Reading documents from grid (saved by third-party app)

GigaspacesDocumentRelation.buildScan(...):

  • infers schema from descriptor
  • reads documents
  • parses the RDD[SpaceDocument] into RDD[Row]
In Space DataFrame Type DataFrame Content
Geospatial Shape ShapeUDT (PointUDT) Shape (Point)
Scala case class (Product) StructType Row
Java class StructType Row
java.lang.Integer IntegerType Int

Third-party SpaceDocument can have nested java/scala fields

Reading previously persisted documents from grid

GigaspacesDocumentRelation.buildScan(...):

  • reads schema stored in space in DataFrameSchema
  • reads documents
  • parses the RDD[SpaceDocument] into RDD[Row].
In Space DataFrame Type DataFrame Content
DocumentProperties StructType Row
java.lang.Integer IntegerType Int
Geospatial Shape ShapeUDT (PointUDT) Shape (Point)

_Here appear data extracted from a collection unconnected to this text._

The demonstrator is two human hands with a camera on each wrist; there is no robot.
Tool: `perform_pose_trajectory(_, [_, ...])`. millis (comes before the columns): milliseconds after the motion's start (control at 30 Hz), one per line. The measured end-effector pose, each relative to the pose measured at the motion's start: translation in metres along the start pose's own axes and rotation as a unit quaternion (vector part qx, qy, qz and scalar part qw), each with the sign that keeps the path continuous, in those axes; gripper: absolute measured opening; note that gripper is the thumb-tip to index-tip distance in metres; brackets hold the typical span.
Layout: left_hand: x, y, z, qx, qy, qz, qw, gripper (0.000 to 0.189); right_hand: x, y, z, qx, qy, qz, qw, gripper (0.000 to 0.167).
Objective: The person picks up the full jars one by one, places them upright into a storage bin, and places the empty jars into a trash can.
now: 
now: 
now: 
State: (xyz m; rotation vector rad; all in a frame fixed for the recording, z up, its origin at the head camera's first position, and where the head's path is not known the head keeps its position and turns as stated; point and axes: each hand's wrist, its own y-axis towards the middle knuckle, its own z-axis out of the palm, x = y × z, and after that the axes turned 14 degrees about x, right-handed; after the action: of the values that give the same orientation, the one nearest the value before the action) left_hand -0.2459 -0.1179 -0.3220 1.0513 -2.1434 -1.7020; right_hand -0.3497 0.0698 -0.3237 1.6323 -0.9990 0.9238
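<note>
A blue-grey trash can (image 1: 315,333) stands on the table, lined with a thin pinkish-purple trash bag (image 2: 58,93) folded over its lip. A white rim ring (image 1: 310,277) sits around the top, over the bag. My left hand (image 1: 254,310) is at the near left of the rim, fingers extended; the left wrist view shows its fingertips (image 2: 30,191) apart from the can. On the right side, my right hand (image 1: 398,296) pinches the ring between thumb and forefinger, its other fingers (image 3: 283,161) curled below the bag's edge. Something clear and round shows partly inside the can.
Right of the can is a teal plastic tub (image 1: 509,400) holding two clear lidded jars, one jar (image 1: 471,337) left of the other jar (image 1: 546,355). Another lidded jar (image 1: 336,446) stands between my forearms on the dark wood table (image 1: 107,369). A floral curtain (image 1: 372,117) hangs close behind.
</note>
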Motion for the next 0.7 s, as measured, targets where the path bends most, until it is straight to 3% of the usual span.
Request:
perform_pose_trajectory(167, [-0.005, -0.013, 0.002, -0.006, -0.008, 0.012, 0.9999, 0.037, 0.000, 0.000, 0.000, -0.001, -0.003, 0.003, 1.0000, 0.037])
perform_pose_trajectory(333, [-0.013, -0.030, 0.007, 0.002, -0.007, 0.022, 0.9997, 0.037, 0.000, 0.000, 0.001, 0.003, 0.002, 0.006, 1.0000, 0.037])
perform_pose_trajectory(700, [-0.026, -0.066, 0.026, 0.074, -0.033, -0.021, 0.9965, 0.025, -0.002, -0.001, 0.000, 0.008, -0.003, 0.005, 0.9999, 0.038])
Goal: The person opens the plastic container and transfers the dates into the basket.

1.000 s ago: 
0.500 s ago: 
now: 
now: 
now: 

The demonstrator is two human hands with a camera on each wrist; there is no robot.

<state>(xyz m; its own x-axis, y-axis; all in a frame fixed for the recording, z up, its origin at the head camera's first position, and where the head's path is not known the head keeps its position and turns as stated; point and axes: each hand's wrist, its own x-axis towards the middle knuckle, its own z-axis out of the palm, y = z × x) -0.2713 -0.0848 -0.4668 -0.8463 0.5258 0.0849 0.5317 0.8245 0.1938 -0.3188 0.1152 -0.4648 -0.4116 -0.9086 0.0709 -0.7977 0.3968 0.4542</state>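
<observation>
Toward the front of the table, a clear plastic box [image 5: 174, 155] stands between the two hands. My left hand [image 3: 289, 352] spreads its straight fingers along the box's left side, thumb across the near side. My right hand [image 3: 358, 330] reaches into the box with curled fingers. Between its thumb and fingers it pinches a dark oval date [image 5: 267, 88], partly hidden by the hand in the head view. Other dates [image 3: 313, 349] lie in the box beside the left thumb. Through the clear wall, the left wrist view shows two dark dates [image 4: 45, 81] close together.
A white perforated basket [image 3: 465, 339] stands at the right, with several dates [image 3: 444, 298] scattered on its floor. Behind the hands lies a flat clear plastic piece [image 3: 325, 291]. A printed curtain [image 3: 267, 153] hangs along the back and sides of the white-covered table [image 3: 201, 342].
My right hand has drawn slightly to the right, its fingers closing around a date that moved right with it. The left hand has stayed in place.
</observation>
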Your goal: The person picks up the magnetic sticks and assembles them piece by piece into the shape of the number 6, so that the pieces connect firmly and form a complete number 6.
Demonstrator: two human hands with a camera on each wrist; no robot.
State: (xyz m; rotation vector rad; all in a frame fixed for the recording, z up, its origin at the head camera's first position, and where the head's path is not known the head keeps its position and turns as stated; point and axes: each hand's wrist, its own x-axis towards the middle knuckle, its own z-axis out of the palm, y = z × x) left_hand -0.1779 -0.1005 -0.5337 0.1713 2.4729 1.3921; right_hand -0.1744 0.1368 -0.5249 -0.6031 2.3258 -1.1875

Persisted documents do not have typed nested fields, just raw Rows

Saving dataframes to grid

GigaspacesDocumentRelation.insert(...):

  • converts Rdd[Row] into Rdd[SpaceDocument]
  • saves with rdd.saveToGrid()
  • saves schema in DataFrameSchema
In Space DataFrame Type DataFrame Content
DocumentProperties StructType Row
??? IntegerType Int
Geospatial Shape ShapeUDT (PointUDT) Shape (Point)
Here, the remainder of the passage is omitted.